I know, that sounds like the opening line of every earnest think-piece landing in your inbox today. But stay with me, because I've been sitting with something this morning and it keeps looping back to why we write.
Here's what most people gloss over: Memorial Day isn't about veterans broadly. That's Veterans Day in November. This one started after the Civil War when the country needed a way to hold grief at a national scale, and it is specifically about the dead. The ones who didn't come home. The names on walls, in family Bibles, on headstones in towns most of us will never drive through.
A day set aside to remember people who gave the one thing you cannot get back.
Stories are how humans process what's too big to hold in real time. Not poetic exaggeration. It's functionally true. The military has known this forever. Every culture that sent people to war also produced literature about it, not as entertainment exactly, but as a way of carrying what happened forward. Every war memoir, every quiet short story about a soldier coming home different, every letter written and never finished. They exist because someone needed to make sense of something that didn't make sense.
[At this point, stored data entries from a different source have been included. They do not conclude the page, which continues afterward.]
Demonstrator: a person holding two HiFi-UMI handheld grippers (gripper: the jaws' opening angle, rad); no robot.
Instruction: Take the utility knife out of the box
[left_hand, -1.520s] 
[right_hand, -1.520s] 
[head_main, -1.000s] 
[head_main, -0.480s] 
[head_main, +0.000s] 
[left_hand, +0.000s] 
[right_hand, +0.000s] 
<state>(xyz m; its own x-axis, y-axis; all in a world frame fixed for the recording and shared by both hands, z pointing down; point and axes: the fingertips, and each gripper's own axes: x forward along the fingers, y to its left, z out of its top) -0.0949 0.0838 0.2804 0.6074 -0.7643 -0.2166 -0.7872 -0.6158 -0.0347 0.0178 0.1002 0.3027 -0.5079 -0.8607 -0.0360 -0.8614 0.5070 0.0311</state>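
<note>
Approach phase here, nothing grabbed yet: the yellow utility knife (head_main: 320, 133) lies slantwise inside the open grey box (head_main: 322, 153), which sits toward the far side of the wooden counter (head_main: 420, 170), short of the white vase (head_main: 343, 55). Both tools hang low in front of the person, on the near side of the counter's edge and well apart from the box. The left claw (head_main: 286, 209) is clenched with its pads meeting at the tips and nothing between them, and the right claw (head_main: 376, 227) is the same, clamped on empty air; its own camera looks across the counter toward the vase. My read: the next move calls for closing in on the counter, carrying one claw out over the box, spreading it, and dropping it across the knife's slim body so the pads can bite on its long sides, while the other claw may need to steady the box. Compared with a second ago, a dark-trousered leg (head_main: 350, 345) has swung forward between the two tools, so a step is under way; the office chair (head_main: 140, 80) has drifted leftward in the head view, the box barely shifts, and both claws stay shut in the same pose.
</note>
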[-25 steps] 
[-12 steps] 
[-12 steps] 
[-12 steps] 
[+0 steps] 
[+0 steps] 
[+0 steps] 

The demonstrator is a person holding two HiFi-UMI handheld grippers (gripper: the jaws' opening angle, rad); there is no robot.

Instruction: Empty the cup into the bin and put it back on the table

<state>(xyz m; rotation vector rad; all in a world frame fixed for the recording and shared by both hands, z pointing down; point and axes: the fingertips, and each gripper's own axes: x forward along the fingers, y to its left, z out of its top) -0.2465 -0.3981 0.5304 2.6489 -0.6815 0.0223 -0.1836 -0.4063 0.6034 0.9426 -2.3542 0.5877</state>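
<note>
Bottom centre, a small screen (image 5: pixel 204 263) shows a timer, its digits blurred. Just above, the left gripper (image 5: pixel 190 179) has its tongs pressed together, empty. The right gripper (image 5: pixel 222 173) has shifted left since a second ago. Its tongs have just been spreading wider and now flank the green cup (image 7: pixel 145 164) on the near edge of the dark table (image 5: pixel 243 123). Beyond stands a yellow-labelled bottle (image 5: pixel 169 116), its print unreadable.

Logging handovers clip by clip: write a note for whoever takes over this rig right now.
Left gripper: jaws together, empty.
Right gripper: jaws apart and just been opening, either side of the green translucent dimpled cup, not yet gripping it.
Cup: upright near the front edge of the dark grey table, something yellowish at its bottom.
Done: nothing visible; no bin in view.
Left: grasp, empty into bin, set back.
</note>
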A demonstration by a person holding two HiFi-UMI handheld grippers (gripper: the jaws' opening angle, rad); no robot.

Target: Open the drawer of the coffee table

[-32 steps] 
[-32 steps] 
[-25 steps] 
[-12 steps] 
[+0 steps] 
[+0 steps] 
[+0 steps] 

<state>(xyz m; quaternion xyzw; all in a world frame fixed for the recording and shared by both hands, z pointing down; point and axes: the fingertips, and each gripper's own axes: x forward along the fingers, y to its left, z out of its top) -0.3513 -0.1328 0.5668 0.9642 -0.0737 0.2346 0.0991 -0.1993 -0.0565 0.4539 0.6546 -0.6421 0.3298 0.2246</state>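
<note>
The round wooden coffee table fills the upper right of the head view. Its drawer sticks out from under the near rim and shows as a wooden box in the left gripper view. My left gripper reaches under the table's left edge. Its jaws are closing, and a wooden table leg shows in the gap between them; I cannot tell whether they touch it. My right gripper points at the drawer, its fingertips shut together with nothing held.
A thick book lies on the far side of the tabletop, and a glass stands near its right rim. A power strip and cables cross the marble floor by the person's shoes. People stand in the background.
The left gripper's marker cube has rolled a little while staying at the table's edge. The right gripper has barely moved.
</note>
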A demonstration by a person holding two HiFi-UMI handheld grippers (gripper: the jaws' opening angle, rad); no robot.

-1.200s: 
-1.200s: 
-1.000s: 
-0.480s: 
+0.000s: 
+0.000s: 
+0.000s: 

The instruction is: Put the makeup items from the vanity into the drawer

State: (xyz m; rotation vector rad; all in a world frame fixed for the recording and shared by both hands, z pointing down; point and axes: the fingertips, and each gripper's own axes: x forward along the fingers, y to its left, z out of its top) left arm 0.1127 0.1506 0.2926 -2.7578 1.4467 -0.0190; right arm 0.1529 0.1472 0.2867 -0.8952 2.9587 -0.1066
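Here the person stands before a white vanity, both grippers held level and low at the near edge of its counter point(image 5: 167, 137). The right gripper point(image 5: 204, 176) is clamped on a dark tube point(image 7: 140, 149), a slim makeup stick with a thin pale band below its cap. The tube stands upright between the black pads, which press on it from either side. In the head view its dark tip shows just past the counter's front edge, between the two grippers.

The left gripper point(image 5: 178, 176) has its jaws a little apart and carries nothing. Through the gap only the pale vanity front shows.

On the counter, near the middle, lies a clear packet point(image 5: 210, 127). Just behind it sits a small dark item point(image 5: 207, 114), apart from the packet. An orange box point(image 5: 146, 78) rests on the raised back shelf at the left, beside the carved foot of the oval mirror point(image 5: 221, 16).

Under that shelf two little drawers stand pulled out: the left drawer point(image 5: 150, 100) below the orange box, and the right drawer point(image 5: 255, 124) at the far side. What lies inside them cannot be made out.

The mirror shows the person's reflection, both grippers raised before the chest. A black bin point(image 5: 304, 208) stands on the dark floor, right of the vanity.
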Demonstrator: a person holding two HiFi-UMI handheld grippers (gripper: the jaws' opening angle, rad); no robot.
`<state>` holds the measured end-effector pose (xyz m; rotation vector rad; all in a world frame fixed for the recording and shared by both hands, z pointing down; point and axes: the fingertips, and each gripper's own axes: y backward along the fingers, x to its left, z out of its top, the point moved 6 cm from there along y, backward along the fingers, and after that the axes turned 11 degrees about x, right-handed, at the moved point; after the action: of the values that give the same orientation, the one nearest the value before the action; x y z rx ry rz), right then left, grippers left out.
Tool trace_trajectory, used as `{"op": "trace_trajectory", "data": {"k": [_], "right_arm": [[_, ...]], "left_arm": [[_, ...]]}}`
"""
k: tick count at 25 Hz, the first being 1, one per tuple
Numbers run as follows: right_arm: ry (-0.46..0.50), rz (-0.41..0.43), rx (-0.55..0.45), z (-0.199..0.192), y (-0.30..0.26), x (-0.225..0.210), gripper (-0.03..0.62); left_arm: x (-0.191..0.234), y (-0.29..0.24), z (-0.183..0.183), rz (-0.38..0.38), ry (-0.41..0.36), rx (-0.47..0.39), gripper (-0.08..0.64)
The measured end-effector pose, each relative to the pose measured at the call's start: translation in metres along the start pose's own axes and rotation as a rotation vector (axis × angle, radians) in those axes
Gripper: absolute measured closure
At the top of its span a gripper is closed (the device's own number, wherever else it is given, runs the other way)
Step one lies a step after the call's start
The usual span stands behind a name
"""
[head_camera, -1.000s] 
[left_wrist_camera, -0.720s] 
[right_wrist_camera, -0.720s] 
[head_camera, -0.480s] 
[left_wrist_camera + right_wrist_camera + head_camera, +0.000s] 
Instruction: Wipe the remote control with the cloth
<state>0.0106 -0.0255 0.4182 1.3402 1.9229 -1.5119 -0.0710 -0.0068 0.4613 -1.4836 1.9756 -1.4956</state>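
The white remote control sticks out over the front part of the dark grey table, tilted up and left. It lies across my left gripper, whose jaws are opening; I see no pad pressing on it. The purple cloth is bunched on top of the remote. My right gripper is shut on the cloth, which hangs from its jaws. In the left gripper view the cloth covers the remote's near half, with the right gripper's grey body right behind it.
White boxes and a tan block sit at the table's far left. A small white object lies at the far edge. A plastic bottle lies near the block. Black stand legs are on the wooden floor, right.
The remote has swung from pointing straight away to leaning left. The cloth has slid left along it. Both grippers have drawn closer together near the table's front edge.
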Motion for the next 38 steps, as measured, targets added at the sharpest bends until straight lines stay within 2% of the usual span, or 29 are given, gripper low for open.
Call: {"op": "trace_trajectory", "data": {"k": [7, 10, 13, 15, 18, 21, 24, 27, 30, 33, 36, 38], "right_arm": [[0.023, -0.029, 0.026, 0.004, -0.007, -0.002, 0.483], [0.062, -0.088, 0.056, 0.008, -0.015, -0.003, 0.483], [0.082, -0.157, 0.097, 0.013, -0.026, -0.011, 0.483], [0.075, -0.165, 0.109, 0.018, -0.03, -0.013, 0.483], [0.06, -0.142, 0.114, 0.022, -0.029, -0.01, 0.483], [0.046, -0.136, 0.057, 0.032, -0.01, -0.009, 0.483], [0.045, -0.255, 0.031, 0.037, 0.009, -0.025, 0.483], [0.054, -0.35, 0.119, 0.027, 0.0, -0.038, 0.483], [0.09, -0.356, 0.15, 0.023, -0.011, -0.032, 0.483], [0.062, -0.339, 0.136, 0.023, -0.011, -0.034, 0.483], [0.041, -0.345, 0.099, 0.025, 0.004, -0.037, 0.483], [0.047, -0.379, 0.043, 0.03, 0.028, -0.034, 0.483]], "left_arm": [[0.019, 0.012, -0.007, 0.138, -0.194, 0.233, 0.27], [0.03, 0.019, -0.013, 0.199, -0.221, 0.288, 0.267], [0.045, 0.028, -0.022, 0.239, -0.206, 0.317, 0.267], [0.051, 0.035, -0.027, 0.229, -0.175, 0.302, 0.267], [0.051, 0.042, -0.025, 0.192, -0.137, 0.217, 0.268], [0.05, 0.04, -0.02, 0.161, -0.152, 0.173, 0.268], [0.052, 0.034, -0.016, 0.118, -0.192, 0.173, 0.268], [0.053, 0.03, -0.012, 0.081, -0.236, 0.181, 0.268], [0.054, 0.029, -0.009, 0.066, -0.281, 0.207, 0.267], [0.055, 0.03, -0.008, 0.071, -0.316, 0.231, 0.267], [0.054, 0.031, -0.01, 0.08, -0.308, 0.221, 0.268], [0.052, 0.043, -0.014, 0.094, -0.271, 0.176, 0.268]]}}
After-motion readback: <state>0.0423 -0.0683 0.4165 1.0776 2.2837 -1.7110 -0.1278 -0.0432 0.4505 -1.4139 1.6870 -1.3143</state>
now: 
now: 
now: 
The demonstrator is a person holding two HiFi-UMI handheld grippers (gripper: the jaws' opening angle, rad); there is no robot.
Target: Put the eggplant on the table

We write because the world hands us things we cannot metabolize any other way.
So when I think about the men and women this day is actually for, I think about the stories that went quiet with them. The novels they didn't write. The kids they didn't raise to read. The futures that just stopped. One minute a whole interior life, a full person with opinions about breakfast and regrets about things said wrong and plans for next summer. Then nothing.
That lands differently when writing is your thing.
I'm not trying to make this heavy. But I do think Memorial Day is a good day to let something recalibrate.
Why are you writing? What are you trying to carry forward? Who are you writing for? We keep touching on this.
The freedom to sit down and build a world out of nothing, to give a character a name and a wound and a reason to keep going, that isn't a given. It's been protected. Paid for in ways that are genuinely uncomfortable to sit with on a Monday morning when you're caffeinated and thinking about your next chapter or the class you're not ready for next week.
Good stories carry weight. They cost the writer something and return something real to the reader. The best ones feel like they had to exist, like someone had to tell this specific truth or it would have been lost. List a really good story this hits you this way below.
That's not a bad thing to think about today.
To everyone who served, and especially to those who didn't come home: thank you. I don't have better words for it. you will be remembered
Now go write something that deserves it.